### TASK GOAL
Any picture must be dropped, but each line of the data should be duplicated exactly.

### RECORDED DATA

######

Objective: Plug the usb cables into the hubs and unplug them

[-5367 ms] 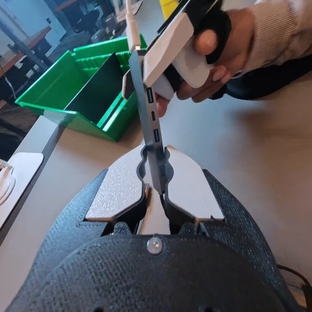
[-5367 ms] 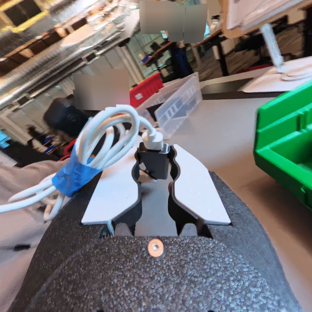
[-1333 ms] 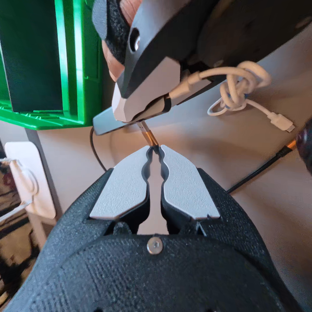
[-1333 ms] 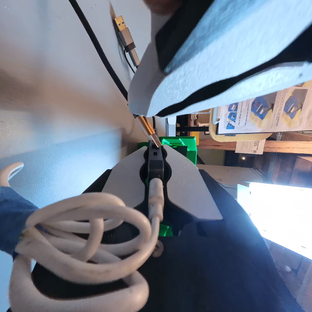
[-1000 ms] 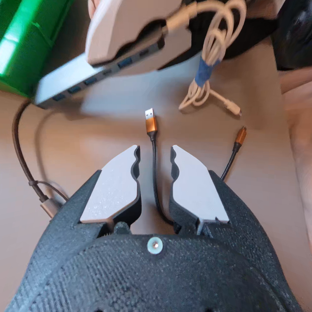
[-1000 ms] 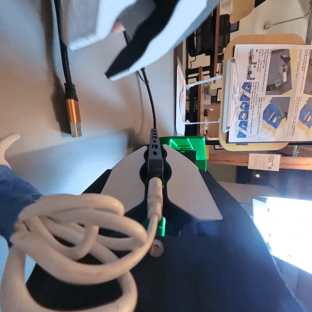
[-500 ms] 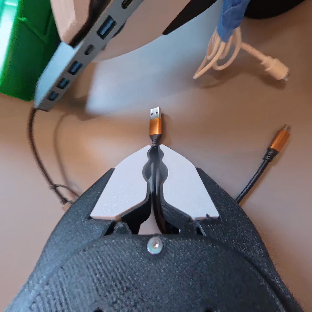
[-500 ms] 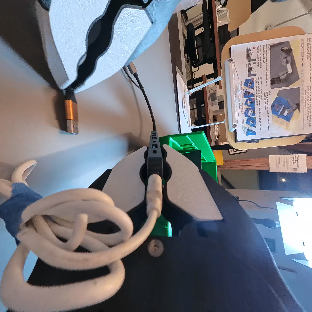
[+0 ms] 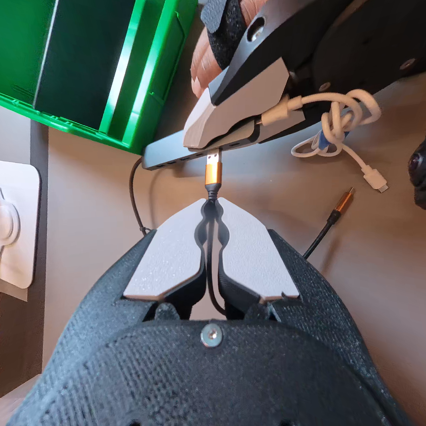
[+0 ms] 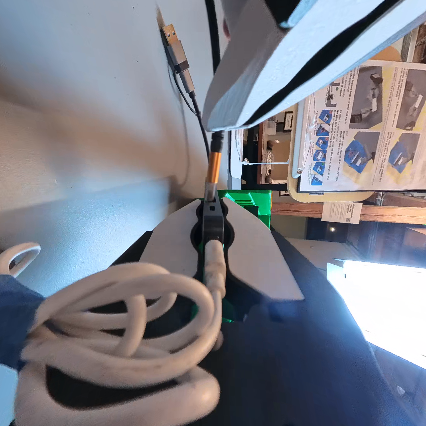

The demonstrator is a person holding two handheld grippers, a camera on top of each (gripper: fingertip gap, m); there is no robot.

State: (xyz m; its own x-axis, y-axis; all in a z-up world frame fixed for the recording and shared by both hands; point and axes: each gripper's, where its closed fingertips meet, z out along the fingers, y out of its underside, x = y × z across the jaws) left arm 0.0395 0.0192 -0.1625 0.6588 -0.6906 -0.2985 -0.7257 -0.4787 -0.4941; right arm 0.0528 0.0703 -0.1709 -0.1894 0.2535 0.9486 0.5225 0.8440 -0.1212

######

### YOUR RESPONSE
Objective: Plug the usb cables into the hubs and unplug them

[-5367 ms] 
[-5367 ms] 
[-1333 ms] 
[-1333 ms] 
[-1000 ms] 
[-1000 ms] 
[-500 ms] 
[-500 ms] 
[+0 ms] 
[+0 ms] 

The demonstrator is a person holding two handheld grippers, a camera on top of each (gripper: fingertip gap, m); there is no robot.

State: (xyz m; its own x-axis, y-axis; all in a z-up world frame fixed for the recording and shared by both hands; point and axes: each gripper's, where its closed fingertips meet, z out along the fingers, y out of its underside, x = y × z across the jaws) left arm 0.0395 0.0192 -0.1625 0.6588 -0.6906 -0.2985 -0.7257 -0.4787 -0.4941; right arm 0.0528 0.0703 -0.1709 -0.1894 0.2535 0.9486 0.5225 0.8440 -0.1212

The exercise was answered in full.